PROBLEM DESCRIPTION |
Only the pictures are to be left out; the listing itself is repeated exactly.

INPUT DATA |
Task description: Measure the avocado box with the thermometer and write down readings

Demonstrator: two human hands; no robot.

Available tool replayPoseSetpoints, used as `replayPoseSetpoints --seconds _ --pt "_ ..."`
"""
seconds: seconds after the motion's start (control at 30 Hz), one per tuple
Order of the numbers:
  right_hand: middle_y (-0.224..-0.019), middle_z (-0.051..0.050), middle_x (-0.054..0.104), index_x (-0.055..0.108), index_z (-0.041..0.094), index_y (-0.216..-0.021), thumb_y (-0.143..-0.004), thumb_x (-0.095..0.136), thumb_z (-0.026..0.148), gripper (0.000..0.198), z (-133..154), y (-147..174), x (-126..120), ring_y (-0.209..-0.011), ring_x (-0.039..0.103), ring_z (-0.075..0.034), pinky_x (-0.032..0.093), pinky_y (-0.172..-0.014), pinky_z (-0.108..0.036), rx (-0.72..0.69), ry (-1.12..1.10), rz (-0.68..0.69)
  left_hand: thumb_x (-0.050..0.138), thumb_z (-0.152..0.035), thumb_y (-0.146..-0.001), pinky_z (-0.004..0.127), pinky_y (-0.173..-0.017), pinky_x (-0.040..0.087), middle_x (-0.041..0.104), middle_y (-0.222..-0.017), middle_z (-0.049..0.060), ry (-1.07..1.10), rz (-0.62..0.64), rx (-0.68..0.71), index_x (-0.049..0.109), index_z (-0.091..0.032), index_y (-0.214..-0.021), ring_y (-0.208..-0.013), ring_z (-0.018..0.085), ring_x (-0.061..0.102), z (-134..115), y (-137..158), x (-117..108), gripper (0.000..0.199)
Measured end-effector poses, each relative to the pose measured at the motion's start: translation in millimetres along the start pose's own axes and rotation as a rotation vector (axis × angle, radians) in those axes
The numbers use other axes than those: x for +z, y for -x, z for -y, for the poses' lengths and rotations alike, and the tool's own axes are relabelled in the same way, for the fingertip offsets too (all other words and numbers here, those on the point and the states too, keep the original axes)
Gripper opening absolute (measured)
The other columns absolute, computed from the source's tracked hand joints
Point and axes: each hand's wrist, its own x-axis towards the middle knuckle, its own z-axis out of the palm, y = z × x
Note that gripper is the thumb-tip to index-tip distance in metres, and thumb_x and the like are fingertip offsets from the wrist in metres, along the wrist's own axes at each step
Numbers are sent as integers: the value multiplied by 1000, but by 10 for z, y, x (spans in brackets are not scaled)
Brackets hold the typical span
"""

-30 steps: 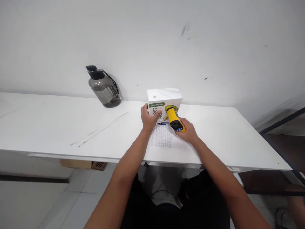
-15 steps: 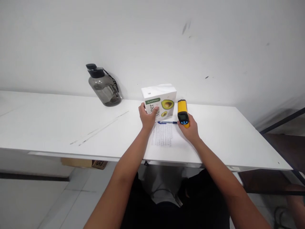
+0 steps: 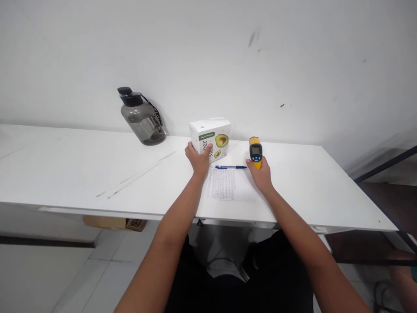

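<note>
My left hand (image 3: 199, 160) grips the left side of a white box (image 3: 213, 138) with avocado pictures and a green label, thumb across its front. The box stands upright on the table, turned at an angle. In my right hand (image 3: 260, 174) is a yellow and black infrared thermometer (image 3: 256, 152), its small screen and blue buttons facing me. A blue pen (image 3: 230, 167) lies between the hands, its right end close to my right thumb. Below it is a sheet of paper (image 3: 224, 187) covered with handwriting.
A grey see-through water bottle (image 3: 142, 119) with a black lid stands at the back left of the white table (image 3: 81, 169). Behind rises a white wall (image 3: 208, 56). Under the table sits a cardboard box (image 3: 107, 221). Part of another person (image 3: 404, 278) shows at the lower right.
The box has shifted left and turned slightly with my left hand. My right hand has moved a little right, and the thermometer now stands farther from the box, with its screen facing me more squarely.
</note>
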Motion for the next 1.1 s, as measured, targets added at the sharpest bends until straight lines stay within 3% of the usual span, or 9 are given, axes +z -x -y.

YOUR SOLUTION |
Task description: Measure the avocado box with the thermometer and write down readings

Demonstrator: two human hands; no robot.

Available tool replayPoseSetpoints, used as `replayPoseSetpoints --seconds _ --pt "_ ..."`
"""
seconds: seconds after the motion's start (control at 30 Hz), one per tuple
Order of the numbers:
  right_hand: middle_y (-0.224..-0.019), middle_z (-0.051..0.050), middle_x (-0.054..0.104), index_x (-0.055..0.108), index_z (-0.041..0.094), index_y (-0.216..-0.021), thumb_y (-0.143..-0.004), thumb_x (-0.095..0.136), thumb_z (-0.026..0.148), gripper (0.000..0.198), z (-133..154), y (-147..174), x (-126..120), ring_y (-0.209..-0.011), ring_x (-0.039..0.103), ring_z (-0.075..0.034), pinky_x (-0.032..0.093), pinky_y (-0.172..-0.014), pinky_z (-0.108..0.036), rx (-0.72..0.69), ry (-1.12..1.10), rz (-0.68..0.69)
  left_hand: thumb_x (-0.050..0.138), thumb_z (-0.152..0.035), thumb_y (-0.146..-0.001), pinky_z (-0.004..0.127), pinky_y (-0.173..-0.017), pinky_x (-0.040..0.087), middle_x (-0.041..0.104), middle_y (-0.222..-0.017), middle_z (-0.049..0.060), ry (-1.07..1.10), rz (-0.62..0.64), rx (-0.68..0.71), index_x (-0.049..0.109), index_z (-0.091..0.032), index_y (-0.214..-0.021), ring_y (-0.208..-0.013), ring_z (-0.018..0.085), ring_x (-0.061..0.102), z (-134..115), y (-137..158), x (-117..108), gripper (0.000..0.199)
Measured end-effector poses, each relative to the pose measured at the motion's start: translation in millimetres along the start pose's own axes and rotation as a rotation vector (axis × angle, radians) in those axes
The numbers use other axes than those: x for +z, y for -x, z for -y, for the poses' lengths and rotations alike, and the tool's own axes are relabelled in the same way, for the fingertip offsets too (all other words and numbers here, those on the point and the states too, keep the original axes)
Gripper opening absolute (measured)
The other columns absolute, computed from the source's tracked hand joints
Point and axes: each hand's wrist, its own x-axis towards the middle knuckle, its own z-axis out of the palm, y = z × x
Note that gripper is the thumb-tip to index-tip distance in metres, and thumb_x and the like are fingertip offsets from the wrist in metres, along the wrist's own axes at each step
Numbers are sent as integers: the value multiplied by 1000, but by 10 for z, y, x (spans in brackets are not scaled)
Brackets hold the typical span
"""

-30 steps: 
-15 steps: 
+0 steps: 

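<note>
My left hand (image 3: 199, 160) grips the left side of a white box (image 3: 213, 138) with avocado pictures and a green label, thumb across its front. The box stands upright on the table, turned at an angle. In my right hand (image 3: 260, 174) is a yellow and black infrared thermometer (image 3: 256, 152), its small screen and blue buttons facing me. A blue pen (image 3: 230, 167) lies between the hands, its right end close to my right thumb. Below it is a sheet of paper (image 3: 224, 187) covered with handwriting.
A grey see-through water bottle (image 3: 142, 119) with a black lid stands at the back left of the white table (image 3: 81, 169). Behind rises a white wall (image 3: 208, 56). Under the table sits a cardboard box (image 3: 107, 221). Part of another person (image 3: 404, 278) shows at the lower right.
The box has shifted left and turned slightly with my left hand. My right hand has moved a little right, and the thermometer now stands farther from the box, with its screen facing me more squarely.
</note>
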Motion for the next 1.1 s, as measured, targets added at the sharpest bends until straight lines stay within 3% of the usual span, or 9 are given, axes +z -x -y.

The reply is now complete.